_TASK_: Once the line containing "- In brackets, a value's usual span" is found in the records below, return it and each following line exactly, up to and including the line containing "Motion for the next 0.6", and nothing else.

Stored data entries
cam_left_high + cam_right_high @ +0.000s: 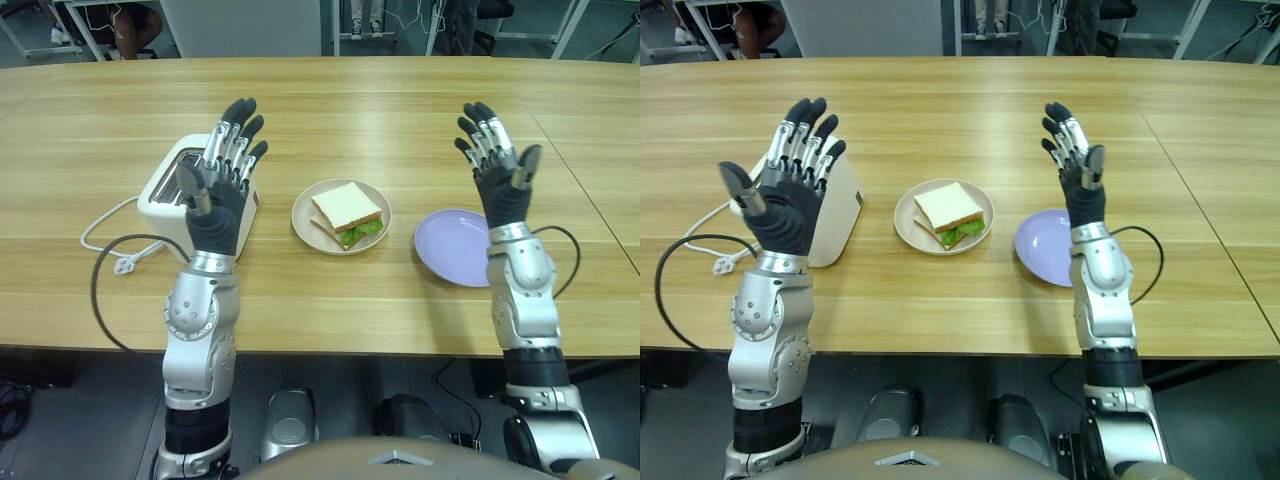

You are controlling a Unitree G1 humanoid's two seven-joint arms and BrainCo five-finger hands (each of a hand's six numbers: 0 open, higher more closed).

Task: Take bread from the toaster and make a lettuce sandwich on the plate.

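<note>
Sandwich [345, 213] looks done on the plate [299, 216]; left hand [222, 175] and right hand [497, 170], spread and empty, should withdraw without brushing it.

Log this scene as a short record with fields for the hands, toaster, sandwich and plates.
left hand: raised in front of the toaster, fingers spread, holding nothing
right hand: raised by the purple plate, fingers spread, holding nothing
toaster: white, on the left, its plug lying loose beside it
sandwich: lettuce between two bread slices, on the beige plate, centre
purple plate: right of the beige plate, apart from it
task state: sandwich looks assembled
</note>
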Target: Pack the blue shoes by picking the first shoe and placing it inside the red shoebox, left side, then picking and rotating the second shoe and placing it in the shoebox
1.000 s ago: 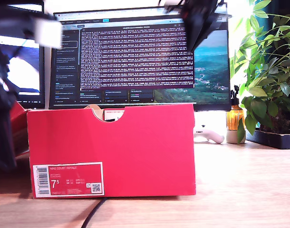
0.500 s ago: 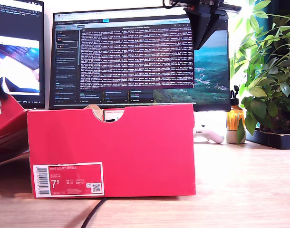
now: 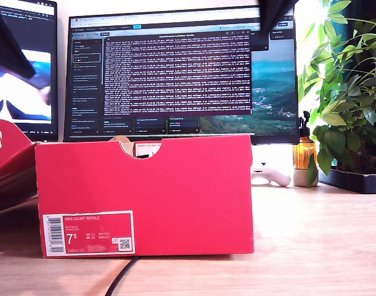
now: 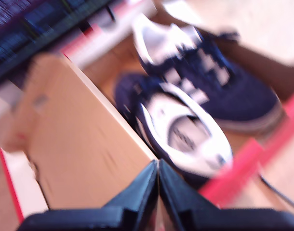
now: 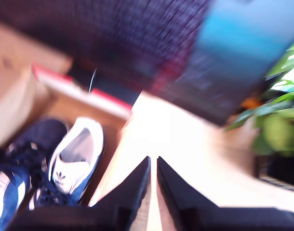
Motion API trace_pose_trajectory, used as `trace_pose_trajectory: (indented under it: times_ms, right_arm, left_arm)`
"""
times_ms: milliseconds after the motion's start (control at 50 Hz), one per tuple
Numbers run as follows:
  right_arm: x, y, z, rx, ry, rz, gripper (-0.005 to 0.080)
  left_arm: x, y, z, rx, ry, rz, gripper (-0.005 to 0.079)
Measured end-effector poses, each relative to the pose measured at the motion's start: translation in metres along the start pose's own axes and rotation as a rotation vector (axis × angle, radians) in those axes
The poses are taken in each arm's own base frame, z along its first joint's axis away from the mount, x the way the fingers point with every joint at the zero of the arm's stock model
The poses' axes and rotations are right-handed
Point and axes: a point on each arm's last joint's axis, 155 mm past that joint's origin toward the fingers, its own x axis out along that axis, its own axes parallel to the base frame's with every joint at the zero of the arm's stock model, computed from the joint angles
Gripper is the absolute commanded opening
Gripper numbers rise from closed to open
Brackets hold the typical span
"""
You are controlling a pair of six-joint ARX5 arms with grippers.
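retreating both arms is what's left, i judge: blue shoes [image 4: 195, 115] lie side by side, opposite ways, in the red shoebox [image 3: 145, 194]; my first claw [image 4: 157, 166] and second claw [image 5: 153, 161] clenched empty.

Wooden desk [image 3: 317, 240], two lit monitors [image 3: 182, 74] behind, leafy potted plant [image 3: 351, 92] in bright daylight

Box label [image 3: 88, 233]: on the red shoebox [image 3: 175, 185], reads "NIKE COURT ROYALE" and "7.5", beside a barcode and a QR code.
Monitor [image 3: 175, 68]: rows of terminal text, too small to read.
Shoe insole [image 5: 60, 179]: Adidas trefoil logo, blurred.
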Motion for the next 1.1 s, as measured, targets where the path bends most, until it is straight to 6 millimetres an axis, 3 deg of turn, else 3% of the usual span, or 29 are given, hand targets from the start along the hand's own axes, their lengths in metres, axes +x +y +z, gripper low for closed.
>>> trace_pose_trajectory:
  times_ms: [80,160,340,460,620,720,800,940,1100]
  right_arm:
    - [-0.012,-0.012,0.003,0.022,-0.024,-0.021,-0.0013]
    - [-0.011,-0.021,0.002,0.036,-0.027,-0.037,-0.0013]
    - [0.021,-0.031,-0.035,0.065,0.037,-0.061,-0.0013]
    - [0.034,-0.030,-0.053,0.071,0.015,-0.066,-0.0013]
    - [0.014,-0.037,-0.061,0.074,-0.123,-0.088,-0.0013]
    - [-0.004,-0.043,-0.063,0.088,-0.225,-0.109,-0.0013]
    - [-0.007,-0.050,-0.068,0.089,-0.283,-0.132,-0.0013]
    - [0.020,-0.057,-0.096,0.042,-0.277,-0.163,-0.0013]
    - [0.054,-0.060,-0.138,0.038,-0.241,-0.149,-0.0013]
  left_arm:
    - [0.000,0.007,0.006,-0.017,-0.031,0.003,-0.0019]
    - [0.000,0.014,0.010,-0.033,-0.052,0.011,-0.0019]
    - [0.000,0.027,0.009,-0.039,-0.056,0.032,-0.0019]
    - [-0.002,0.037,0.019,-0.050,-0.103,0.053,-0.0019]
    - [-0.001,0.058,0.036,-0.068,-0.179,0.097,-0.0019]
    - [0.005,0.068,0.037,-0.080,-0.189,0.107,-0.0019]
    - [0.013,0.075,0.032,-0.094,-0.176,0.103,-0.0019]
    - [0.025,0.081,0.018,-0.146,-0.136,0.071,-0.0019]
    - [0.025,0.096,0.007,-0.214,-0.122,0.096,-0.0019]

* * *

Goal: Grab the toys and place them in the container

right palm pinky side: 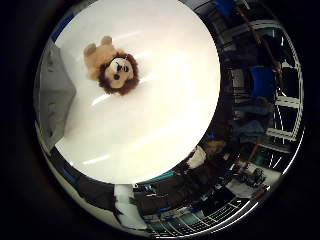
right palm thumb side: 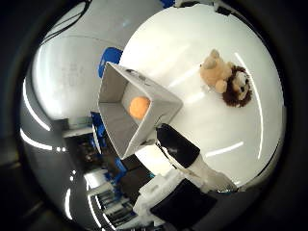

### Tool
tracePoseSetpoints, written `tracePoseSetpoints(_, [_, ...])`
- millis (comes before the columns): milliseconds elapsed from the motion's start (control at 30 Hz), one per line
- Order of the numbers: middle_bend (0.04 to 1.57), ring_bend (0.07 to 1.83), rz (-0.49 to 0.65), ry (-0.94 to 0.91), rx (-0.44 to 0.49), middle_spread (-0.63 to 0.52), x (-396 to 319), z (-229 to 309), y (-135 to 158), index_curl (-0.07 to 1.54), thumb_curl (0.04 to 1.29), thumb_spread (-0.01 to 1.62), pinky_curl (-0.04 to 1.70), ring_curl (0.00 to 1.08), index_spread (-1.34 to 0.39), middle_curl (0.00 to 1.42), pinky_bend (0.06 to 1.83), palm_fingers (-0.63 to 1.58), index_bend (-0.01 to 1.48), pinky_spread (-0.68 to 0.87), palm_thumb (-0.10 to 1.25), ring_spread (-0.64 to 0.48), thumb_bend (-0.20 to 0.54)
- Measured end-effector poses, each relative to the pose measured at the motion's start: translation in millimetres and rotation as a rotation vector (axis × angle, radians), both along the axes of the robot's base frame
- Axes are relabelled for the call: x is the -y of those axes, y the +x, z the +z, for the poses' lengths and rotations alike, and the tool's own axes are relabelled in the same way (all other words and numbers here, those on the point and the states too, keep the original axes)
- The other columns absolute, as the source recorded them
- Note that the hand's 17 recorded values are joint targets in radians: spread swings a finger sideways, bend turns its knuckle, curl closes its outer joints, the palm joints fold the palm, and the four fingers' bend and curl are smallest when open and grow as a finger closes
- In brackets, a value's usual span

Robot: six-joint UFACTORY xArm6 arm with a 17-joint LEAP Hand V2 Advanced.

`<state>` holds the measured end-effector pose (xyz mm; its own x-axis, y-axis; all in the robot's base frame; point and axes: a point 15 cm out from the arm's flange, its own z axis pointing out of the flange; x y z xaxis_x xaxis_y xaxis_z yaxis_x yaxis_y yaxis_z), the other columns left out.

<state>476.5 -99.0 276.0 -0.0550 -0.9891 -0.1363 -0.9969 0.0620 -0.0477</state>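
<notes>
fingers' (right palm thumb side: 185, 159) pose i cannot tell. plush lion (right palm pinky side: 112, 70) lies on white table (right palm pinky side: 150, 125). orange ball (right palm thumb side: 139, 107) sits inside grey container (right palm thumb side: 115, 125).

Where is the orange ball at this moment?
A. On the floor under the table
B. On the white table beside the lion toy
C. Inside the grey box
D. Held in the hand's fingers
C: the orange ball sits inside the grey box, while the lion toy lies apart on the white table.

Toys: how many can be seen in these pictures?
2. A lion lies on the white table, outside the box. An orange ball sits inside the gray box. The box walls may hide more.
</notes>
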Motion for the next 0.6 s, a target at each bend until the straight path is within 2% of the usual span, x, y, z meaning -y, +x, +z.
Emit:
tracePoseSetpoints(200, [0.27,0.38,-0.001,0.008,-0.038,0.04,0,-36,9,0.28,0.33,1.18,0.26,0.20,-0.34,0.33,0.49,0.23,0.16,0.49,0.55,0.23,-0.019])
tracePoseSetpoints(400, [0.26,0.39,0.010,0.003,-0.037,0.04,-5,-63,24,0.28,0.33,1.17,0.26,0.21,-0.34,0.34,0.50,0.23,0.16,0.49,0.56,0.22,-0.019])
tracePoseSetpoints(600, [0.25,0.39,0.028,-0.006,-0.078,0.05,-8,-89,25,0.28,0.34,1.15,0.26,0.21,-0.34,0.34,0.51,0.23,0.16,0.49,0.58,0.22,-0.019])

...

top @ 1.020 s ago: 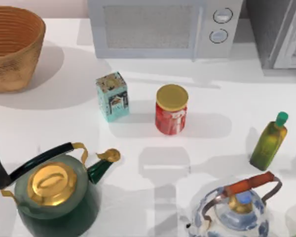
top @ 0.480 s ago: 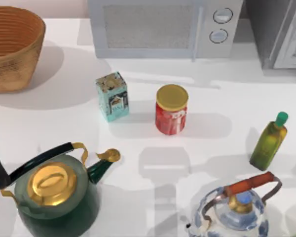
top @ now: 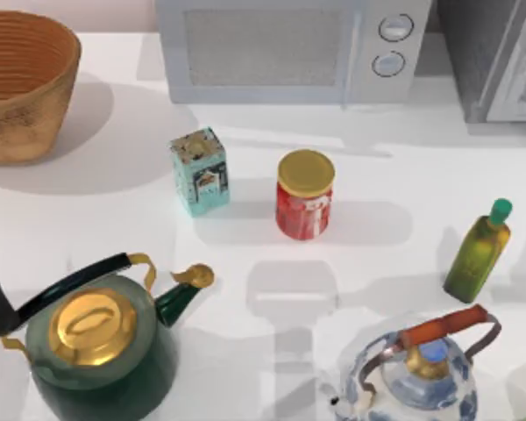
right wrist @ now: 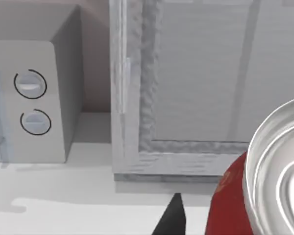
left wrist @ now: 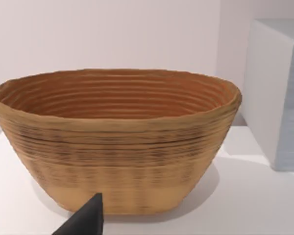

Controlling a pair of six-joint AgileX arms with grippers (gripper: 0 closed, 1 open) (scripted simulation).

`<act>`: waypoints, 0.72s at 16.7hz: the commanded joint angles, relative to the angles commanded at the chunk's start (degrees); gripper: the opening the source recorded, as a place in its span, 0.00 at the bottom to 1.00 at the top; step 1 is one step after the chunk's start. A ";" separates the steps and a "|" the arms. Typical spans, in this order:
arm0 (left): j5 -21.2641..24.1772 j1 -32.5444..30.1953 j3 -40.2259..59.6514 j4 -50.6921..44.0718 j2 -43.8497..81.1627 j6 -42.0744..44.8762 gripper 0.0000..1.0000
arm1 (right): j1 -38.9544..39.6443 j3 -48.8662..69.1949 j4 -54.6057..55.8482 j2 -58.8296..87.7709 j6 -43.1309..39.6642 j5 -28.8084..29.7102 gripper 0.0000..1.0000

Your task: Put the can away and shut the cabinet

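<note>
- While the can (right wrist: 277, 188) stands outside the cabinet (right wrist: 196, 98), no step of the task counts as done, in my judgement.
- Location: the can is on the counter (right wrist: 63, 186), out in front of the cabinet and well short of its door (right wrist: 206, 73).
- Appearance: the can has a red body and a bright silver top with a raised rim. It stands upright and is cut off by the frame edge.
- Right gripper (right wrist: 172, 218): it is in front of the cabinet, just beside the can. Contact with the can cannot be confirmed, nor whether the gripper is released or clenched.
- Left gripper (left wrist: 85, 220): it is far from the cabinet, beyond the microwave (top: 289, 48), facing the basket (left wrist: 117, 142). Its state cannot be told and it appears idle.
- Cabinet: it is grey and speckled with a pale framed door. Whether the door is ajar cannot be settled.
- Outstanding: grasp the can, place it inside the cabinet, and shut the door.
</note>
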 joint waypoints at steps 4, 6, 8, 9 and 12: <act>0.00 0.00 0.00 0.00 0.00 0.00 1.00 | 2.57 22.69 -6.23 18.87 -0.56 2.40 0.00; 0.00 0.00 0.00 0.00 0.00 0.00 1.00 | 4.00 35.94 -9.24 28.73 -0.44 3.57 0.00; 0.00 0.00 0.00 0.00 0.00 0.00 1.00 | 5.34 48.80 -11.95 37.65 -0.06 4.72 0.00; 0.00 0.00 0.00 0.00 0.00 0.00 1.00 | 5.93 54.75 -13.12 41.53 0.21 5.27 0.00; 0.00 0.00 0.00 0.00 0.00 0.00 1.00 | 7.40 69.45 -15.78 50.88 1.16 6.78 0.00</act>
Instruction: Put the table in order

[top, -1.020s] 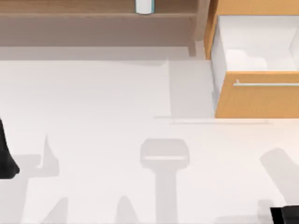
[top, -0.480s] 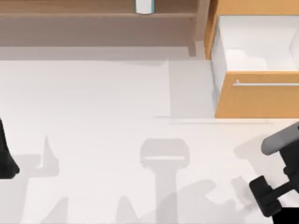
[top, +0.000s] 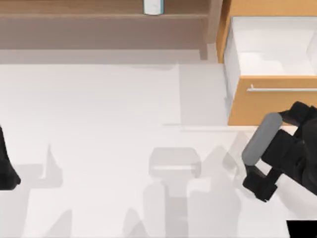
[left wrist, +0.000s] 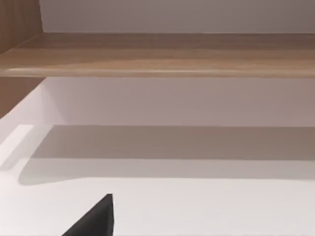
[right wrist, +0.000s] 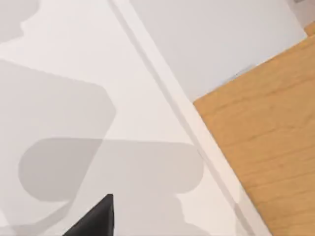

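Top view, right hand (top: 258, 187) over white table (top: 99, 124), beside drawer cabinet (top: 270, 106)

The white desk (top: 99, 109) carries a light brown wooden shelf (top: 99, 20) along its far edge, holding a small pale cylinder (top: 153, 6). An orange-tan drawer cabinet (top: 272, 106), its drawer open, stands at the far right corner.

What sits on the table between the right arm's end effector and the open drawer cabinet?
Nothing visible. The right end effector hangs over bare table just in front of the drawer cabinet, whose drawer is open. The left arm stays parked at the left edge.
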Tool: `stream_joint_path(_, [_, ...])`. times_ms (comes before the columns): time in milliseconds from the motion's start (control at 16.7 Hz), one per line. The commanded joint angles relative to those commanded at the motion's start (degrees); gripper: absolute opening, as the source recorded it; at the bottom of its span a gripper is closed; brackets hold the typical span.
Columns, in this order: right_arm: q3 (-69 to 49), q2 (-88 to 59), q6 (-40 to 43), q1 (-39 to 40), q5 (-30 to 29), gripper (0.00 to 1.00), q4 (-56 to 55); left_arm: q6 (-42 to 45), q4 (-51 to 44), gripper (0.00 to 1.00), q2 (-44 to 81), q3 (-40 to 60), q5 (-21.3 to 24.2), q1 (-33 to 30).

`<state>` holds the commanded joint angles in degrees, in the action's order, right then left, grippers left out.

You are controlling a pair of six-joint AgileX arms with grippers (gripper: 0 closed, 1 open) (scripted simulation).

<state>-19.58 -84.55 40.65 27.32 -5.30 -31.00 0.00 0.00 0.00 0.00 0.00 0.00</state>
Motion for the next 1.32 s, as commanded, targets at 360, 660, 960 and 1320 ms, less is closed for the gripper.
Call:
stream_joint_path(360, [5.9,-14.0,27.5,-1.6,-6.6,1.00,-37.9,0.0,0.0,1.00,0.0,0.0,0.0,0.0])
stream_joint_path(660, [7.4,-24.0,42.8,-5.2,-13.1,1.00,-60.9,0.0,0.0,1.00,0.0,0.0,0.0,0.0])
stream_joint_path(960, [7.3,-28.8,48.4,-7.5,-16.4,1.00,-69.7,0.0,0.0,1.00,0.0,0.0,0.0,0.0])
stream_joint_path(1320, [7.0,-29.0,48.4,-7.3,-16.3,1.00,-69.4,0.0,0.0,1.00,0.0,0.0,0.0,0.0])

_ANSWER TO THE PROBLEM_:
- In brackets, a value's usual span

Robot: six-joint UFACTORY xArm6 arm with a 17-joint LEAP Hand V2 Advanced.

`<state>` holds the measured end-effector pose (xyz mm; its own x-axis, y-axis; all in the robot's base frame; point and axes: a point 15 cm out from the arm's flange, its own z axis pointing out of the flange; x y z xaxis_x xaxis_y xaxis_z yaxis_x yaxis_y yaxis_z), the other columns left out.

<state>476.5 -99.0 276.0 -0.0550 -0.9891 -0.1363 -0.9969 0.0620 -0.0477</state>
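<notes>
fingers' (right palm thumb side: 185, 159) pose i cannot tell. plush lion (right palm pinky side: 112, 70) lies on white table (right palm pinky side: 150, 125). orange ball (right palm thumb side: 139, 107) sits inside grey container (right palm thumb side: 115, 125).

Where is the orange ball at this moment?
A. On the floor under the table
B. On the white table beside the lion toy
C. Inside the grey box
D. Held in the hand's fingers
C: the orange ball sits inside the grey box, while the lion toy lies apart on the white table.

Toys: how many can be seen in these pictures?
2. A lion lies on the white table, outside the box. An orange ball sits inside the gray box. The box walls may hide more.
</notes>
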Motion for the next 0.6 s, a target at each bend until the straight path is within 2% of the usual span, x, y, z meaning -y, +x, +z.

Nothing more is required for this exercise.